Mamafih, diğer insanlara zarar veren insanlarla insanlara zarar veren sahipsiz sokak köpekleri kıyaslaması ne makul ne de meşru. Her şeyden önce insanlar ağırlıklı olarak ahlâk ve hukuk kuralları da ihtiva eden ve bazı yönlerden onlar tarafından korunan sosyal düzenlerde yaşıyorlar. Bu kuralları ihlal ederek diğer insanlara zarar veren işler yapanlar ahlâk kuralları gereği kınanma, dışlanma gibi yaptırımlarla karşılaşıyorlar veya hukuk kuralları icabı, cezai müeyyide de ihtiva edebilen kurallarla yargılanıyorlar. Suçlu görülürlerse bir ceza alıyorlar. Bütün bunlara rağmen sonucun toplum vicdanını rahatsız ettiği, adaletin tesis edildiğine dair bir kanaat oluşturmadığı yerlerde ve durumlarda da insanlar bizzat mukabelede bulunarak adalet peşinde koşuyor.
Aynı şey hayvanlar için söz konusu olamıyor. İnsanlara ağır zararlar veren sokak köpekleri mahkemeye çıkarılamıyor, yargılanamıyor, hapsedilemiyor veya tazminat ödemeye mahkûm edilemiyor. Başka bir deyişle, bu tür hayvanların insanlara zarar verme yüzünden karşılaştığı bir müeyyide hemen hemen yok. Daha eskilerde, yani daha normal zamanlarda, bu tür köpekler mutlaka itlaf edilirdi. Ancak, bir taraftan hukuki düzenlemelerin diğer taraftan toplumda konu hakkında fikirlerin kısmen değişmesi ve fanatik köpekperestlerin ortaya çıkması sebebiyle insanlara zarar veren hayvanlara artık hiçbir şey yapılmıyor. Bu tür hayvanlar ya bakımhanelerde koruma altına alınıp yaşatılıyor, ya da, başka insanlara zarar vermeleri için olsa gerek, tekrar sokaklara salınıyor.
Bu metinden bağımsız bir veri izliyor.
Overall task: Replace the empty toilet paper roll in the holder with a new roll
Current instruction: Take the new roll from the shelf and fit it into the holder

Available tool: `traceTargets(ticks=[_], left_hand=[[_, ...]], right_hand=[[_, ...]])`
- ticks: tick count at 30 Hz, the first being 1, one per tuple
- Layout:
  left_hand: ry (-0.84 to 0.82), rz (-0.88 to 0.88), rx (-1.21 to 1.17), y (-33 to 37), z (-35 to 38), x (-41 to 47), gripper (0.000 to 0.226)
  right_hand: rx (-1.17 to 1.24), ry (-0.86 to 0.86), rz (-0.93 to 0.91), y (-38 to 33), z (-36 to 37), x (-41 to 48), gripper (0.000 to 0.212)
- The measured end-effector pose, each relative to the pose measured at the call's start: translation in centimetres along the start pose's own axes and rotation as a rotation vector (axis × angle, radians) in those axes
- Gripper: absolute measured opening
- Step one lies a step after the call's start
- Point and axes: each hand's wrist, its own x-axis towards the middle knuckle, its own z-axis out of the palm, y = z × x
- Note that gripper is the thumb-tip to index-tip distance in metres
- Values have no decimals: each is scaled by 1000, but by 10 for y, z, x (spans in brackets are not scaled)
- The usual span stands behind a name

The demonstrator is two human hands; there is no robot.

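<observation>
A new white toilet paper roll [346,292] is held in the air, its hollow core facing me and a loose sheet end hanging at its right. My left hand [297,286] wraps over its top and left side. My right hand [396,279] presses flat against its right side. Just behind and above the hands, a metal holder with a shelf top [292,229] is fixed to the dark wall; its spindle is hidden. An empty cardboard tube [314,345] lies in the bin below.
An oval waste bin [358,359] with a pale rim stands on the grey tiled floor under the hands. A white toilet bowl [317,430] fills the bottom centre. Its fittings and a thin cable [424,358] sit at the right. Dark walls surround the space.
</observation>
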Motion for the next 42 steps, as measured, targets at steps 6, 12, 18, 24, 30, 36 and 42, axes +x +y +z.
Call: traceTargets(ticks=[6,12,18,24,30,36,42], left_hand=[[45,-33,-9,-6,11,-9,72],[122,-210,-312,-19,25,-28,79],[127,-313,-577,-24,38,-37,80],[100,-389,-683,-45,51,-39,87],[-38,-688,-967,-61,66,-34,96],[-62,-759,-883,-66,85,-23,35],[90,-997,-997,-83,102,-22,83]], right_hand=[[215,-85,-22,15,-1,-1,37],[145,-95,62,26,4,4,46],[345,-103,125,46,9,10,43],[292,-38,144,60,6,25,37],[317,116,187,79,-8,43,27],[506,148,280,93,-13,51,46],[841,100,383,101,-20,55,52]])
Bazı köpekperestler, köpeklerin tabiatının gerektirdiğinin aksine, sokak köpeklerinin aç kalmaları hâlinde insanlara saldıracağını ve bu yüzden aç bırakılmamaları gerektiğini öne sürüyor. Bu elbette köpeklerin tabiatına aykırı. Doğru olsa bile, sokaklarda yaşayan milyonlarca köpeği kim takip edecek ve aç olup olmadıklarını kim, nasıl belirleyecek? Onları kim, nasıl doyuracak? Bu husus gündeme geldiği vakit de, yine aynı kimseler, bireyler, belediyeler ve devlet diyor. Demek ki bireyler ikna edilecek veya zorlanacak, belediyeler ve devlet de insanlardan aldığı vergilerle köpek bakımı yapacak. Ama bireyler bunu kabul etmezse ne olacak? Keza, belediyelerin ve devletin fakir, kendini beslemekten aciz insanlara mı yoksa sokak köpeklerine mi yardım etmesi gerektiği arasındaki çelişki nasıl giderilecek?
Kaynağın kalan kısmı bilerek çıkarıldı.